What you are asked to do:
Below are lines of data, and only some are wanted. Please repeat exactly those from the line that has "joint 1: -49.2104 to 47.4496" through the line that has "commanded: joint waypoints".

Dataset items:
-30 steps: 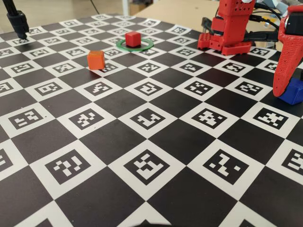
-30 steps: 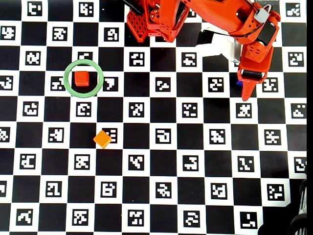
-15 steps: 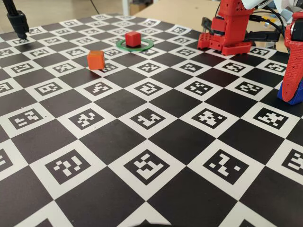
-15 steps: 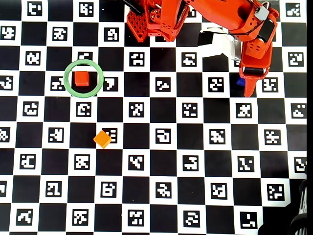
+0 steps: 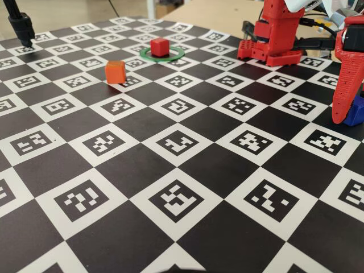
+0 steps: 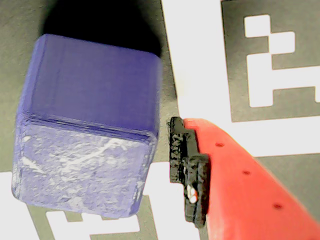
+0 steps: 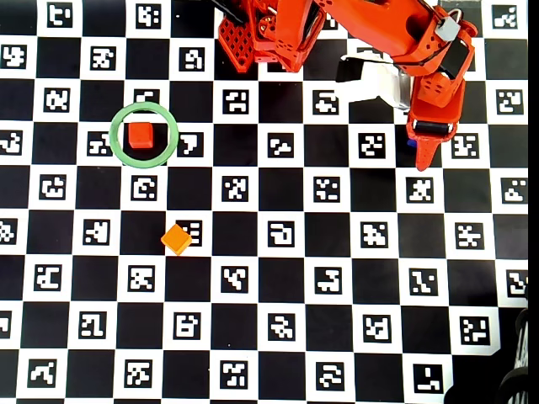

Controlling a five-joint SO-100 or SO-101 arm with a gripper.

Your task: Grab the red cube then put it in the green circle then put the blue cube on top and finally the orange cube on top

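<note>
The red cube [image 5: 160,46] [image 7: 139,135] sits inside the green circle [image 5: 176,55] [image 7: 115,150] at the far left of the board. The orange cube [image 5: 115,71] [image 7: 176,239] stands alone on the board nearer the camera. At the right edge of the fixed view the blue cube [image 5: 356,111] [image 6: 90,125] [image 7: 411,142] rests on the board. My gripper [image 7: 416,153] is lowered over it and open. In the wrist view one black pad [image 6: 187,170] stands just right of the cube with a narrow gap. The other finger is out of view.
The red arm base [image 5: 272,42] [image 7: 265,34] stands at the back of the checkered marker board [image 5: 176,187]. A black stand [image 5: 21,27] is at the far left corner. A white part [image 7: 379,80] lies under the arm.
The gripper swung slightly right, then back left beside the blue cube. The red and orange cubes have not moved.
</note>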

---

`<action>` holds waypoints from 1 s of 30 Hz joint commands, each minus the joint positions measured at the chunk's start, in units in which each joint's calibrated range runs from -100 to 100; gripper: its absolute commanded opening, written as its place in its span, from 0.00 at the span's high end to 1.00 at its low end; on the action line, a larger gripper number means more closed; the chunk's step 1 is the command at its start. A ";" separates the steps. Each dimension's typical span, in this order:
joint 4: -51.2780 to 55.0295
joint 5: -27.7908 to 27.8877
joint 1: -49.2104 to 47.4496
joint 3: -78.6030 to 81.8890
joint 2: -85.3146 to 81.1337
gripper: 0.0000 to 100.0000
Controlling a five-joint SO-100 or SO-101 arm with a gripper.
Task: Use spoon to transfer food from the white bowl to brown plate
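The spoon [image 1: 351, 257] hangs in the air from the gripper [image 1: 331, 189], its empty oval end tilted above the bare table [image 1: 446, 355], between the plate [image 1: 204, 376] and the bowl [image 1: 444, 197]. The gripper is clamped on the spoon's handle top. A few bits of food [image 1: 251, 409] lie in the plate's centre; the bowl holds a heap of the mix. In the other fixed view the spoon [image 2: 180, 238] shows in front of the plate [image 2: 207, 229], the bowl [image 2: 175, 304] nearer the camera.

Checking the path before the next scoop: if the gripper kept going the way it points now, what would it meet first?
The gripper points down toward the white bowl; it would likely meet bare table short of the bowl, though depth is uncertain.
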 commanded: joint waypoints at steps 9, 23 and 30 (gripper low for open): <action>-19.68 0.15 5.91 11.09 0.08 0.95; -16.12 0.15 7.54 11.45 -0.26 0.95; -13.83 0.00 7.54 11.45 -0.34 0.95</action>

Output:
joint 1: -49.2104 to 47.4496
joint 3: -78.6030 to 81.8890
joint 2: -85.3146 to 81.1337
gripper: 0.0000 to 100.0000
Controlling a five-joint SO-100 or SO-101 arm with a gripper.
Task: Use spoon to transfer food from the white bowl to brown plate
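The spoon [image 1: 351, 257] hangs in the air from the gripper [image 1: 331, 189], its empty oval end tilted above the bare table [image 1: 446, 355], between the plate [image 1: 204, 376] and the bowl [image 1: 444, 197]. The gripper is clamped on the spoon's handle top. A few bits of food [image 1: 251, 409] lie in the plate's centre; the bowl holds a heap of the mix. In the other fixed view the spoon [image 2: 180, 238] shows in front of the plate [image 2: 207, 229], the bowl [image 2: 175, 304] nearer the camera.

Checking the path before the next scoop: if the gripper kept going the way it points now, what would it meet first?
The gripper points down toward the white bowl; it would likely meet bare table short of the bowl, though depth is uncertain.
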 commanded: joint waypoints at steps 9, 23 and 30 (gripper low for open): <action>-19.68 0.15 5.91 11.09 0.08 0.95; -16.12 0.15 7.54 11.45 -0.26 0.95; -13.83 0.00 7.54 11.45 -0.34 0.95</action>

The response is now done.